Apple’s iPhone 17 lineup is widely expected to include a new iPhone with some radical new design goals. The most important of which is a thickness of 6mm or less, about 25 percent thinner than the iPhone 16. Most have taken to calling this phone the “iPhone 17 Air,” though analysts have referred to it as the iPhone 17 Slim.
According to a new report in usually-reliable The Information that cites “multiple sources,” Apple is going to have to make a few compromises in order to meet its goals of producing the thinnest iPhone of all time. At less than 6mm, it will be even thinner than the iPhone 6, which currently holds the iPhone thinness record at 6.9mm.
First, it will be made of aluminum rather than titanium/steel. In fact, the entire iPhone 17 lineup is said to be switching to aluminum frames and bodies, rather than steel frames and aluminum.
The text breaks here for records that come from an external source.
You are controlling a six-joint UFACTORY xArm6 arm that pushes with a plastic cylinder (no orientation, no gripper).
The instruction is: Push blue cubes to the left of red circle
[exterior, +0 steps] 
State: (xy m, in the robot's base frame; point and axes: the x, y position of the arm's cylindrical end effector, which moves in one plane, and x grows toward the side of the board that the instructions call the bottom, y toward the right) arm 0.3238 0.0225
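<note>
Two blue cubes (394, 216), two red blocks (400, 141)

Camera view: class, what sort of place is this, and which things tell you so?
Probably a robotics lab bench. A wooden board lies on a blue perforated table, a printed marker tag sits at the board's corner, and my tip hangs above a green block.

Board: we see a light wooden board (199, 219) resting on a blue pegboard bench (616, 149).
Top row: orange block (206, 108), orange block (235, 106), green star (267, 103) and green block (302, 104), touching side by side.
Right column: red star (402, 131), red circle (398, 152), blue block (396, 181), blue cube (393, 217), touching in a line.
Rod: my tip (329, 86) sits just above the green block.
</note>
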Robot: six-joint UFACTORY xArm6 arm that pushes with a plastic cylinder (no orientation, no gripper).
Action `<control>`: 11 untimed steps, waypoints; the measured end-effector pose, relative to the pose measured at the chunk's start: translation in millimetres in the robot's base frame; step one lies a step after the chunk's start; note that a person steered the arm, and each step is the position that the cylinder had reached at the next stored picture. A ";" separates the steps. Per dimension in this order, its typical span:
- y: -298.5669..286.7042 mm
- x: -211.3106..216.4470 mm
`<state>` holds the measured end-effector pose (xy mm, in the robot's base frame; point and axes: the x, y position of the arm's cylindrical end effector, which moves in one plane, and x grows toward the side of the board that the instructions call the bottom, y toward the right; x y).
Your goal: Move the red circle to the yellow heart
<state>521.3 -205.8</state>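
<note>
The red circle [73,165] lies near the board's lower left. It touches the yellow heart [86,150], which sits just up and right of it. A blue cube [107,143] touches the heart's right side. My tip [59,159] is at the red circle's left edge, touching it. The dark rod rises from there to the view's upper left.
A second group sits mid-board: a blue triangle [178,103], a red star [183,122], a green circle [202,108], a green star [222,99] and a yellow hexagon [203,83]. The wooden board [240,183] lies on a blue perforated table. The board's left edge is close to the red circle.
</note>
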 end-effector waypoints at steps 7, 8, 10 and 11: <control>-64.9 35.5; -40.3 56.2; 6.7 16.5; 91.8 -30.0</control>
Frankly, it’s a good move—the advantages of titanium are overblown for an iPhone, and most iPhone 15 Pro or 16 Pro owners wouldn’t even realize it was titanium if they weren’t told.
Apple seems to be willing to make significant compromises to slim down this particular iPhone 17 variant. For those who want a more full-featured iPhone with a little more heft to it, there will still be the standard iPhone 17 and the iPhone 17 Pro and Pro Max to choose from.
Speaking of the iPhone 17 Pro, the Information’s report also claims the Pro models will switch to a part-aluminum, part-glass design, with the top half made of aluminum and the bottom made of glass. The phones will also reportedly feature a “rectangular camera bump made of aluminum” as opposed to the square glass bump on the last several iPhones. The whole thing sounds similar to the Google Pixel, which originally had a half-glass, half-aluminum design but has adopted a unique “camera bar” design in recent years.